As with any other digital object, standards, databases and repositories are dynamic in nature, with a ‘life cycle’ that encompasses formulation, development and maintenance; their status in this cycle may vary depending on the level of activity of the developing group or community. There is an urgent need for a service that enhances the information available on the evolving constellation of heterogeneous standards, databases and repositories; guides users in the selection of these resources; and works with developers and maintainers of these resources to foster collaboration and promote harmonization. Such a service is vital to reduce the knowledge gap among those involved in producing, managing, serving, curating, preserving, publishing or regulating data. A diverse set of stakeholders, representing academia, industry, funding agencies, standards organizations, infrastructure providers and scholarly publishers—both national and domain-specific as well as global and general organizations—have come together as a community, representing the core adopters, advisory board members, and/or key collaborators of the FAIRsharing resource (https://fairsharing.org/communities). Here we introduce its mission and community network. We evaluate the standards landscape, focusing on those for reporting data and metadata and their implementation by databases and repositories. We report on the ongoing challenge to recommend resources and the importance of making standards invisible to the end users. Finally, we highlight the role each stakeholder group must play to maximize the visibility and adoption of standards, databases and repositories.

Mapping the landscape and tracking evolution

Working with and for data producers and consumers, and taking advantage of our large network of international collaborators, we have iteratively3,4,5 developed FAIRsharing (https://fairsharing.org), an informative and educational resource that describes and interlinks community-driven standards, databases, repositories and data policies. As of February 2019, FAIRsharing has over 2,620 records: 1,293 standards, 1,209 databases and 118 data policies (of which 82 are from journals and publishers and 23 from funders), covering natural sciences (for example, biomedical, chemistry, astronomy, agriculture, earth sciences and life sciences), engineering, and humanities and social sciences.

Using community participation, the FAIRsharing team precisely curates information on standards employed for the identification, citation and reporting of data and metadata, via four standards subtypes. First, minimum reporting guidelines—also known as guiding principles or checklists—outline the necessary and sufficient information vital for contextualizing and understanding a digital object.

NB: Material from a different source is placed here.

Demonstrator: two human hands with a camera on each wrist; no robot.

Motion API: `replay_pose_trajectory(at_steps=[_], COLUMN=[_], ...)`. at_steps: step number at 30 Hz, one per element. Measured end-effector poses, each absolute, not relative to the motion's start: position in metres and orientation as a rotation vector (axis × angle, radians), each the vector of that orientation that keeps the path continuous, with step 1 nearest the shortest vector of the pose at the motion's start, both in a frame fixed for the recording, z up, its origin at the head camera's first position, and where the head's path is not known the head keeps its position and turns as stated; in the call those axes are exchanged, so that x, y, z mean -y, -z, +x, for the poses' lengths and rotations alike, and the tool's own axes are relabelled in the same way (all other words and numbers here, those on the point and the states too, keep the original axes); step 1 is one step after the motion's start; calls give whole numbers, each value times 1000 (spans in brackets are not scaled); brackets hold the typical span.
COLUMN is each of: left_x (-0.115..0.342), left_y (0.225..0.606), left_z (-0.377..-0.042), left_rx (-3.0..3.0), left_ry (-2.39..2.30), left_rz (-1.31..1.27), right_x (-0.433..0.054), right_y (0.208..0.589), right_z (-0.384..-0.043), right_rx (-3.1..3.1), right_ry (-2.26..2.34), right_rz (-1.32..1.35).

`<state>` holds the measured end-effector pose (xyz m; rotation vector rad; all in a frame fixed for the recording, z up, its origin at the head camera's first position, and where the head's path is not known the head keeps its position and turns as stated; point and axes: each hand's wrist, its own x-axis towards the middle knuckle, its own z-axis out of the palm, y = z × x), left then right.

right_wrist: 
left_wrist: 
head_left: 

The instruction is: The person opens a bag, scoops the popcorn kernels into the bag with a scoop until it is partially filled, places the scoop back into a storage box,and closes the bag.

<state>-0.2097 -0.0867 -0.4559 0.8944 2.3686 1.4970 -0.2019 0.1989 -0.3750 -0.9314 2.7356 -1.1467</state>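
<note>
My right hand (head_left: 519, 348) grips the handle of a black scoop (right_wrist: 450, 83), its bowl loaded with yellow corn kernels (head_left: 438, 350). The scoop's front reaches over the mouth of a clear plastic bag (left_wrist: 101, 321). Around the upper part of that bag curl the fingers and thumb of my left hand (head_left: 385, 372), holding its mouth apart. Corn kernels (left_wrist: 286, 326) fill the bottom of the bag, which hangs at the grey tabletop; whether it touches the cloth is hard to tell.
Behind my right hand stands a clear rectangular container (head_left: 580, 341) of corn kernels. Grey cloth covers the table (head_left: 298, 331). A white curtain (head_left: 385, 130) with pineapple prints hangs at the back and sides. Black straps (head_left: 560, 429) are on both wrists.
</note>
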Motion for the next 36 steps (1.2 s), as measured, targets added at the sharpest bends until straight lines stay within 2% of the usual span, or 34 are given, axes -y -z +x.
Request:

Second, terminology artifacts or ‘semantics’, ranging from dictionaries to ontologies, provide definitions and unambiguous identification for concepts and objects. Third, models and formats define the structure and relationship of information for a conceptual model and include transmission formats to facilitate the exchange of data between different systems. And lastly, identifier schemata are formal systems for resources and other digital objects that allow their unique and unambiguous identification. FAIRsharing monitors the evolution of these standards, their implementation in databases and repositories, and recommendation by journal and funder data policies.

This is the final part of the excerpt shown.